Background

Inflammatory bowel disease (IBD) is a chronic inflammatory condition of the gastrointestinal (GI) tract that encompasses two distinct pathologies: ulcerative colitis and Crohn’s disease. The global prevalence of IBD has been increasing since 2000 and now affects approximately 1.4 million individuals in America and 2.3 million in Europe (Ng et al., 2017). Current medical treatment for IBD involves the use of immunomodulatory agents to empirically dampen inflammation; however, up to one-third of patients fail initial treatment, and half of the initial responders will eventually relapse.

The interplay between the epithelial and stromal compartments supports homeostasis of the GI tract. Epithelial cells form a dynamic cellular layer with high regeneration potential that separates the luminal content from the underlying stromal tissue while supporting nutrient and water absorption. Simultaneously, the resident stromal cells of the lamina propria provide structural support, immunity against pathogens, and tolerance to the commensal microbiota.
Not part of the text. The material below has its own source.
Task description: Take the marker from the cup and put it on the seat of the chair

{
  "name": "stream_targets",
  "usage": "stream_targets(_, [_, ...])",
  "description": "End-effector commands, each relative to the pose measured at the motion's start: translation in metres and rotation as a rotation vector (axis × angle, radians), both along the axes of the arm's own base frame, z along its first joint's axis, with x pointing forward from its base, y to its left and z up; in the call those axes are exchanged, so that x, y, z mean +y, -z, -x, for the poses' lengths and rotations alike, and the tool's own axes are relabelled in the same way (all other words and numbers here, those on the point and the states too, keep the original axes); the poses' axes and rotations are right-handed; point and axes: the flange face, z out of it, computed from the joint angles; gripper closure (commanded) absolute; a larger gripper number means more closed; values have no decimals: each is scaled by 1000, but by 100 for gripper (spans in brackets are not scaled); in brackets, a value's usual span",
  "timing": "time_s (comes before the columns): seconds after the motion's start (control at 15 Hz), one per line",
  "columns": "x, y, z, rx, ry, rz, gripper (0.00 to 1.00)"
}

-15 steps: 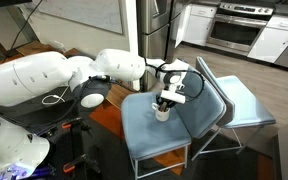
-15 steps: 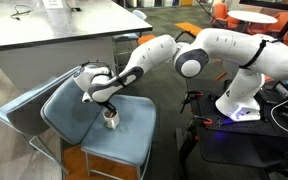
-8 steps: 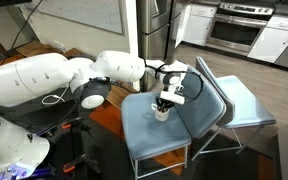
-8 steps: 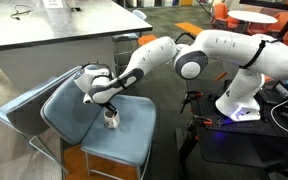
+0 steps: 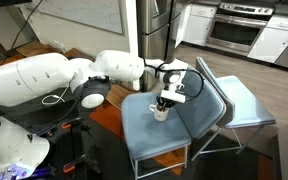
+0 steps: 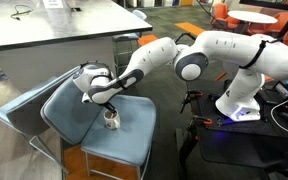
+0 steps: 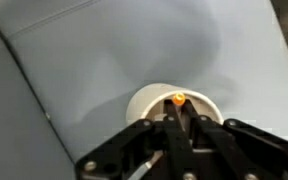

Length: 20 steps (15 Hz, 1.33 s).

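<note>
White cup (image 7: 149,103) stands on the chair (image 5: 144,135), our tabletop (image 6: 126,140), clear of its edges; our claw (image 7: 180,120) pinches the marker (image 7: 178,98) inside. We fear a slanted lift could topple the cup.

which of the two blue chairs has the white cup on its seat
The chair under the gripper; the cup stands on its seat. The other chair stands behind its backrest.

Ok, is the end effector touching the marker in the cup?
Cannot tell. In the wrist view the end effector straddles the marker above the cup, but blur hides contact or gap.
</note>
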Motion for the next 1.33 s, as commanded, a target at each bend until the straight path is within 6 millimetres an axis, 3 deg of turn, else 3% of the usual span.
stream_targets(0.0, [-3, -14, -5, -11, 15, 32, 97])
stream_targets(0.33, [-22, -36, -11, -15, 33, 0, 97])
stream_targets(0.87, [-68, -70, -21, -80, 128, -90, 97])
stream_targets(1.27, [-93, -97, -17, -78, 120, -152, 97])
Breakdown of this equilibrium by dysregulation of host–microbiome interactions, defects in intestinal epithelial barrier permeability, and loss of immune tolerance can lead to the development of IBD (Maloy and Powrie, 2011). Therefore, it is important to consider the complex cellular heterogeneity when designing new experimental approaches to better understand the molecular mechanisms underlying disease.
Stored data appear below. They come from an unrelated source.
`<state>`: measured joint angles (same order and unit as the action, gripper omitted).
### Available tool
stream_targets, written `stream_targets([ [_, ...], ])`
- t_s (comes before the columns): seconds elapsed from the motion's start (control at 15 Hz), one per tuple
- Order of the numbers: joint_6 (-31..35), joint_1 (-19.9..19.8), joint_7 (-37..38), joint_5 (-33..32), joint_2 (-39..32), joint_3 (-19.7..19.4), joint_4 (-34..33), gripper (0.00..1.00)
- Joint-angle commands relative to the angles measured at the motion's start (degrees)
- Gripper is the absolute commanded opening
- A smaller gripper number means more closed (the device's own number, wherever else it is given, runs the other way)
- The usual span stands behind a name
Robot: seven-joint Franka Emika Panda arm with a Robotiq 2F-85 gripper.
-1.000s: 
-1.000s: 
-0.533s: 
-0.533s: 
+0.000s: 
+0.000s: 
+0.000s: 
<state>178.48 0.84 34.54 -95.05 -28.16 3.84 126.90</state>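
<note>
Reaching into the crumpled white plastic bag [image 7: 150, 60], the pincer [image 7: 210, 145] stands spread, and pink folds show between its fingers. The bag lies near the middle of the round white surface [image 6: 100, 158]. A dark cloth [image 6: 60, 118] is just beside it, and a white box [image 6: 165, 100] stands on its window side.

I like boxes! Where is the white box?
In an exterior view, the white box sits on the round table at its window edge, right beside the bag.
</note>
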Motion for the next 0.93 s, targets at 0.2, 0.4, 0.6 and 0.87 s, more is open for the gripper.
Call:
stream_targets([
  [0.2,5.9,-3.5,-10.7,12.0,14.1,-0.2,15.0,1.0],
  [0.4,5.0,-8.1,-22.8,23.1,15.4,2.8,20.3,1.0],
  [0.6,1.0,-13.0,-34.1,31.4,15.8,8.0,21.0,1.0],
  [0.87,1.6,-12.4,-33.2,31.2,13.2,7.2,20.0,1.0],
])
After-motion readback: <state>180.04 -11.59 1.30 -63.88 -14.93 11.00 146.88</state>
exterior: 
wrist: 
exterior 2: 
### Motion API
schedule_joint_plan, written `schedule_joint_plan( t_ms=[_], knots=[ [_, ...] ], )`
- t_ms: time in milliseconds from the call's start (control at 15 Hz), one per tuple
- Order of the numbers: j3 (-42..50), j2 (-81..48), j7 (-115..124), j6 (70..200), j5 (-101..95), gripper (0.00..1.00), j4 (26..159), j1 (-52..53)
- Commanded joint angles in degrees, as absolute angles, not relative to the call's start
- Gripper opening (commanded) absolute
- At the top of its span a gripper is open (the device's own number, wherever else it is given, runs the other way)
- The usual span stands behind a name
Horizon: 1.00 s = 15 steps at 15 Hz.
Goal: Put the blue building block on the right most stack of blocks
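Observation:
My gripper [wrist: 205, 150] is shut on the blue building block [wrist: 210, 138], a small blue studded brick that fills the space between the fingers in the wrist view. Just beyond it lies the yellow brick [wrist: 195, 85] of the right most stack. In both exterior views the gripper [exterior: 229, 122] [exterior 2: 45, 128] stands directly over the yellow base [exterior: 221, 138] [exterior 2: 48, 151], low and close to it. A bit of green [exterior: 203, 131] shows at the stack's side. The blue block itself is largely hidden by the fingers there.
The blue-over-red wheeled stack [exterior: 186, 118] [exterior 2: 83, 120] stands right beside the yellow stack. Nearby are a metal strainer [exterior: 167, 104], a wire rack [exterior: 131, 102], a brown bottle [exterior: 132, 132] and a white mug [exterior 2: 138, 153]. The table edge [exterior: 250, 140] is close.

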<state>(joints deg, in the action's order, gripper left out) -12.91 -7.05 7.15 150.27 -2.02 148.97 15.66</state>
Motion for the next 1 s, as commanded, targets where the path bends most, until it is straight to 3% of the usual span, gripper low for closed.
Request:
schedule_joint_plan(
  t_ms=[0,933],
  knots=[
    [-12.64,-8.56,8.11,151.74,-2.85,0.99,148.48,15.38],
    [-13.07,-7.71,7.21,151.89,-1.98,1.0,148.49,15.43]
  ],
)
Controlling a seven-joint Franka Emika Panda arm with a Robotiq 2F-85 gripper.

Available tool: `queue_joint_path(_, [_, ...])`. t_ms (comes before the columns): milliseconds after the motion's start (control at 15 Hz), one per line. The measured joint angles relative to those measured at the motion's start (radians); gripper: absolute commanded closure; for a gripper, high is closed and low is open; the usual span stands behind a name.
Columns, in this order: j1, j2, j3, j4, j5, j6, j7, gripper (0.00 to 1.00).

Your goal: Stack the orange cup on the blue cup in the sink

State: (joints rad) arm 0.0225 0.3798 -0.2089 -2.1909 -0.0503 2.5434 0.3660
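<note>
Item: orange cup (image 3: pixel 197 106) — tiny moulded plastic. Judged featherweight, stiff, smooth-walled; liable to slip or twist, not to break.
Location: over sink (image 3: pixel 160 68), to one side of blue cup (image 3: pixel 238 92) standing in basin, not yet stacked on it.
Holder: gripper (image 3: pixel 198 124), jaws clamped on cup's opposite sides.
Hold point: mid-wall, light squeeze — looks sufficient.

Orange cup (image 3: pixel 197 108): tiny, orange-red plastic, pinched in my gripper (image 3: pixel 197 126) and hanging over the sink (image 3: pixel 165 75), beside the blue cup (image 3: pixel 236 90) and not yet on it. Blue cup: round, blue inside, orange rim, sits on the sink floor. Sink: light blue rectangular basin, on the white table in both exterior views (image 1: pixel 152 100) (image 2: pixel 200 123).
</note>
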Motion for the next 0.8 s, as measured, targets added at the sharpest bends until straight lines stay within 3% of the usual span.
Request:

The recent development of single-cell technologies has provided a finer picture of complex biology and deciphered heterogeneity present in tissue, enabling the identification of new cell populations, cellular interactions, and signaling pathways associated with pathology. However, these powerful approaches require the isolation of high-quality single cells from tissues to provide a representative and reliable tissue-associated cellular landscape. While the field of single-cell technology is moving fast, scientists have had to adapt tissue dissociation protocols depending on the cell types and contexts of interest. In the context of intestinal biology, the complex cellular heterogeneity of the gut mucosa and sensitivity to detachment-mediated cell death has hindered protocols for tissue dissociation that aim to represent the cellular repertoire of the original tissue. The main limitation is the fragility of the epithelial cells that cannot support most enzymes used to dissociate tissues. This becomes even more challenging when working with tissues under inflammatory conditions where cells have been exposed to a harmful and often cytotoxic environment. Some studies have already developed protocols to obtain epithelial and stromal cells from the same tissues (Smillie et al., 2019; Elmentaite et al., 2020); however, there is variability across different studies and laboratories. Our goal was to establish a detailed and easy-to-follow protocol to isolate simultaneously epithelial and stromal cells from mouse and human colon samples under inflammatory conditions. For the mouse protocol, we used the common dextran sodium sulfate (DSS) model of intestinal damage; for the human, we optimized the protocol for processing cryo-preserved colon biopsies from patients with Crohn’s disease. We validated the protocols using downstream flow cytometry and single-cell RNA sequencing analyses and demonstrated that both recover the main cell populations found in the gut mucosa.